Work item -
In how many lines of the records does the string "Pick" appear? State only the number.

Dataset entries:
# # # # # # #
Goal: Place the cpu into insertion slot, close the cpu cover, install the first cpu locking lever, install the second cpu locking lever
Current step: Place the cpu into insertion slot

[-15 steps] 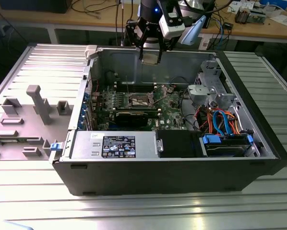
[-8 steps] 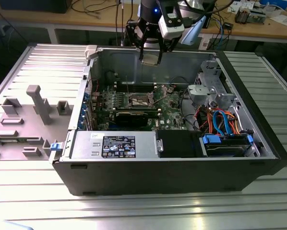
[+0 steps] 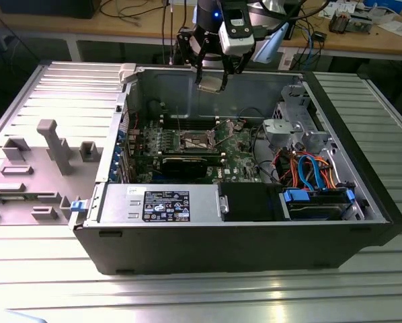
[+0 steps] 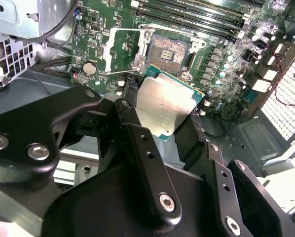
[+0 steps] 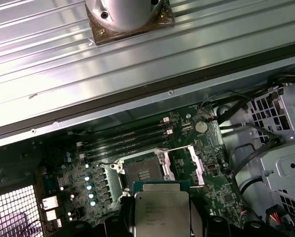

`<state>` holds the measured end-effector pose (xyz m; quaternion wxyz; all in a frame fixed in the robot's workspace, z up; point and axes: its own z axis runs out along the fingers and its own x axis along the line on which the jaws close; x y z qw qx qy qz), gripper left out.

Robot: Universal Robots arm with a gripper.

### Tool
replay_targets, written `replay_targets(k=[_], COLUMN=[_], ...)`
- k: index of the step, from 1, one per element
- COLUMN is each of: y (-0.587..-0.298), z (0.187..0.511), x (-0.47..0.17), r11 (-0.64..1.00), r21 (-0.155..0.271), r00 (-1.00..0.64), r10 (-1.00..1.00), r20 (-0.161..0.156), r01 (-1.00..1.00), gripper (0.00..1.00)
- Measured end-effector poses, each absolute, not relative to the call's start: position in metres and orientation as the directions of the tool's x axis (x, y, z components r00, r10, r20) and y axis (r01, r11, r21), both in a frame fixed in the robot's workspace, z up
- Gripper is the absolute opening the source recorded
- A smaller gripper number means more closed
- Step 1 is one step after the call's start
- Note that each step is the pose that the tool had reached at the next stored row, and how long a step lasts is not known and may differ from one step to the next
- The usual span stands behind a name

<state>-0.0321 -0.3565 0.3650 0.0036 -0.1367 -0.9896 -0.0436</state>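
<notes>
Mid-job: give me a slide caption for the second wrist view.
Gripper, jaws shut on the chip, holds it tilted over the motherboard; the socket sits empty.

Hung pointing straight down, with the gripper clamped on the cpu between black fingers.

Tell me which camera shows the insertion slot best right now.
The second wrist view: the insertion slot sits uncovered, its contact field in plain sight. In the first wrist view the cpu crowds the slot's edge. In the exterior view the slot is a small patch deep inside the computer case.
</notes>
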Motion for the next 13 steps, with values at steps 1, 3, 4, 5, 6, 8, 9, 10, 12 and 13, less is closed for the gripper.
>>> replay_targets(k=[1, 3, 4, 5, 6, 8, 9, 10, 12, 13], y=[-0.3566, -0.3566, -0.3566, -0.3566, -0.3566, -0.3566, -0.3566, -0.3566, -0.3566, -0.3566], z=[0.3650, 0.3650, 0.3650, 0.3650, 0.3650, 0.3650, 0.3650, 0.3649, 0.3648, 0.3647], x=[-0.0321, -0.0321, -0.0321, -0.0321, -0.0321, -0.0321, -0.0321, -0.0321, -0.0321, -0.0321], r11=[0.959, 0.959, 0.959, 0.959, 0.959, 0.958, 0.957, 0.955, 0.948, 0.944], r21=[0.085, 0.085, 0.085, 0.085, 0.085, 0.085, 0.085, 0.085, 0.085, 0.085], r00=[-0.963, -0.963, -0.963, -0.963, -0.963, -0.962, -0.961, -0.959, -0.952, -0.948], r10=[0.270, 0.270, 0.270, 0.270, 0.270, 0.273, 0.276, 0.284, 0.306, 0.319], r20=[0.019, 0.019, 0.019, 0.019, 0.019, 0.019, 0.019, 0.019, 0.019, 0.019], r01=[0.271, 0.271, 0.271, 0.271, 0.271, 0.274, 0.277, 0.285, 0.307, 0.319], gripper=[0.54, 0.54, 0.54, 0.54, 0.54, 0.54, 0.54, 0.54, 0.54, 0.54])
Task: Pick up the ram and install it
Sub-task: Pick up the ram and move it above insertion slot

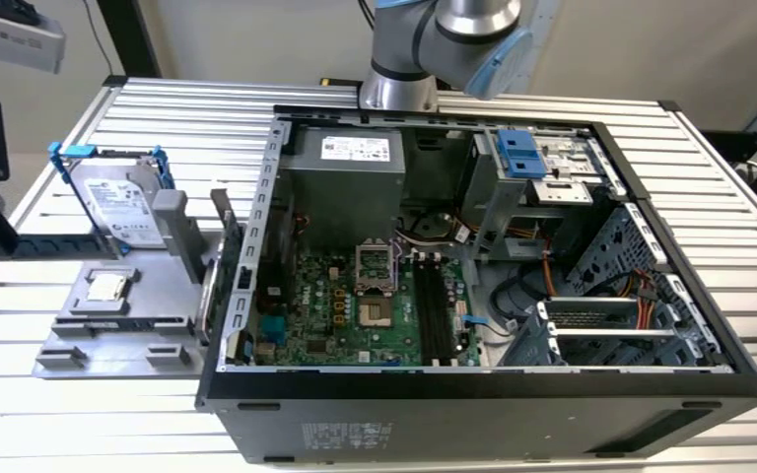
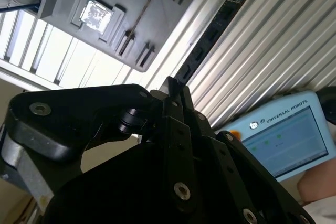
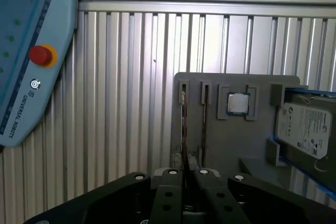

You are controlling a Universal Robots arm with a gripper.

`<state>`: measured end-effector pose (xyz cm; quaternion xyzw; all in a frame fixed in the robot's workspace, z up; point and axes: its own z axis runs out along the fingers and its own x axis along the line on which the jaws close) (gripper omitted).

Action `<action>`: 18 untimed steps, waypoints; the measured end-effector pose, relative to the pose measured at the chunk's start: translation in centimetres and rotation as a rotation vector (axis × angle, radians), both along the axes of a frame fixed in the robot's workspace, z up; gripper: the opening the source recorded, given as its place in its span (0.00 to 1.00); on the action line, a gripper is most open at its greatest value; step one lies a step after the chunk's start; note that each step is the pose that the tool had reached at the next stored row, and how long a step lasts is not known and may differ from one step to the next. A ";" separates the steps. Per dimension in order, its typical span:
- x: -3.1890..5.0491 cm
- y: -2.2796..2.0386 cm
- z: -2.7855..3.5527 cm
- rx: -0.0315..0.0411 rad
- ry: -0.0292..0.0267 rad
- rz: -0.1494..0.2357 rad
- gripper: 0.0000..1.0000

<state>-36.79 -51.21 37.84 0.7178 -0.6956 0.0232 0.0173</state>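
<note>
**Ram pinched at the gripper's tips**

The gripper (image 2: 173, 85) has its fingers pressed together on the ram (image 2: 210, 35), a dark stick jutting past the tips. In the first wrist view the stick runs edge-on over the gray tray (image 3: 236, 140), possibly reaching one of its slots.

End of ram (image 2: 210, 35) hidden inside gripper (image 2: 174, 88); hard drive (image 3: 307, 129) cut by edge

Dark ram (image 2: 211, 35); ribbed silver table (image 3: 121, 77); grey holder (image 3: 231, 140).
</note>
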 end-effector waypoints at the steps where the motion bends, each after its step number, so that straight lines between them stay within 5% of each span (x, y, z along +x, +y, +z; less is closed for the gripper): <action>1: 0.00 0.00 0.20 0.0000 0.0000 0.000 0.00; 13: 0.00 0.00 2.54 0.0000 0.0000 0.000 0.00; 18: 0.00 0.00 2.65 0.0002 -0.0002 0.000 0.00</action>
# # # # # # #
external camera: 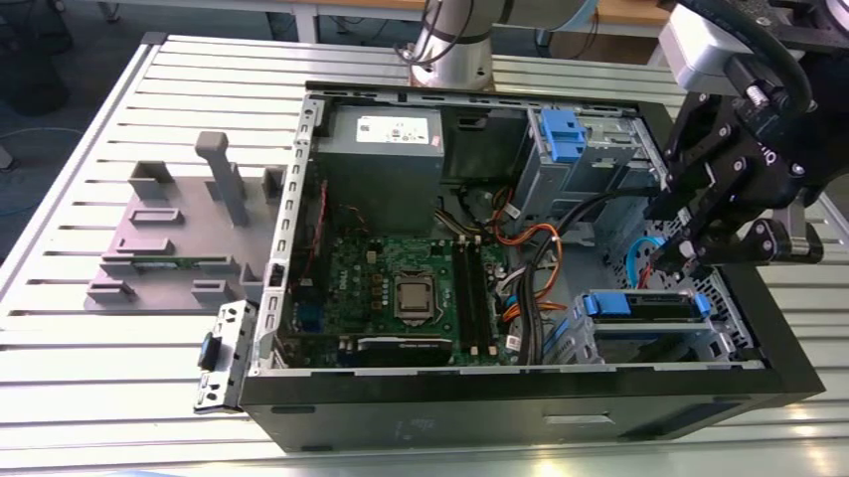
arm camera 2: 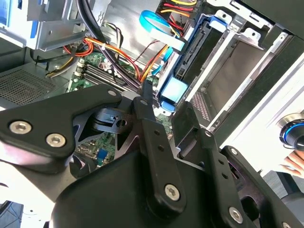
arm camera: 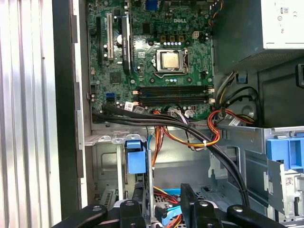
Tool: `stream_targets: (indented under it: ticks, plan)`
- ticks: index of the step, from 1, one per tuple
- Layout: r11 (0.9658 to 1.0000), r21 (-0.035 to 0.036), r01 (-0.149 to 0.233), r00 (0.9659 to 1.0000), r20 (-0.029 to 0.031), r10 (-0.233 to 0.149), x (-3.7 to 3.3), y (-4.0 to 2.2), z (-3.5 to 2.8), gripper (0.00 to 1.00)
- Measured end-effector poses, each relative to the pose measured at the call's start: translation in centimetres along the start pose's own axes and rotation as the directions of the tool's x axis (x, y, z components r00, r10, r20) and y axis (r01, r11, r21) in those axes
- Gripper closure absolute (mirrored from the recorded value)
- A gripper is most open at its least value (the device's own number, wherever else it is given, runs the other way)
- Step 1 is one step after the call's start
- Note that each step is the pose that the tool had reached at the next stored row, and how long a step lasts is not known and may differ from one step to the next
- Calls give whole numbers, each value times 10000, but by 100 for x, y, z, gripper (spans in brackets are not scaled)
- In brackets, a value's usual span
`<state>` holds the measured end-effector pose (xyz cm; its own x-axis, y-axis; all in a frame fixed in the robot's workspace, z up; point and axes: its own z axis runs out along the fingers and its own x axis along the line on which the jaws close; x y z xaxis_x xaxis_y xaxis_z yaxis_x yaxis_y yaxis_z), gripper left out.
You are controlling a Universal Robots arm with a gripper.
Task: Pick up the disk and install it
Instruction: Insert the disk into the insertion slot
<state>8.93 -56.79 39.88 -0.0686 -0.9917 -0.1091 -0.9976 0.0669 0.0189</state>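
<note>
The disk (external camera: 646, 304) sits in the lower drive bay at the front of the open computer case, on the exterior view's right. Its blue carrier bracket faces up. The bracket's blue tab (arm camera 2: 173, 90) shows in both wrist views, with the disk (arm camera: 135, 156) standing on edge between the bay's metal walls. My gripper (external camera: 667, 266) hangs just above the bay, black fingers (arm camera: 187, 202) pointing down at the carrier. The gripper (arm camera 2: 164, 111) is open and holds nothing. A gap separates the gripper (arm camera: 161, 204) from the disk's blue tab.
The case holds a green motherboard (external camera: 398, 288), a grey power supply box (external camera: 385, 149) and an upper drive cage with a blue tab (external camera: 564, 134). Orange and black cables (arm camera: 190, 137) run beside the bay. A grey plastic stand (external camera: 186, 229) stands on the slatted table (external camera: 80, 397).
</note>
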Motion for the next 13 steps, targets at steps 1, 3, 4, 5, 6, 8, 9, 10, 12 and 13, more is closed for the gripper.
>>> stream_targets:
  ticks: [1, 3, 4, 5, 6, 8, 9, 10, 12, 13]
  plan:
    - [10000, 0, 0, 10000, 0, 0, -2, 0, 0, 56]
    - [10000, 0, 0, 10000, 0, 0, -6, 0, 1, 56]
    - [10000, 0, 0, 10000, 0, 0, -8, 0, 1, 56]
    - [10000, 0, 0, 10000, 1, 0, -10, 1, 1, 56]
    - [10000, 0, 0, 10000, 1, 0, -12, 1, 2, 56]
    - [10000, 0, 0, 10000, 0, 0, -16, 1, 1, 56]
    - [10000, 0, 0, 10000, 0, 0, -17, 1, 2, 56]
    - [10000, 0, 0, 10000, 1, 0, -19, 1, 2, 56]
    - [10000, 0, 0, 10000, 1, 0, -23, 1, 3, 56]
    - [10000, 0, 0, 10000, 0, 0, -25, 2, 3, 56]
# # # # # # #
Task result -
3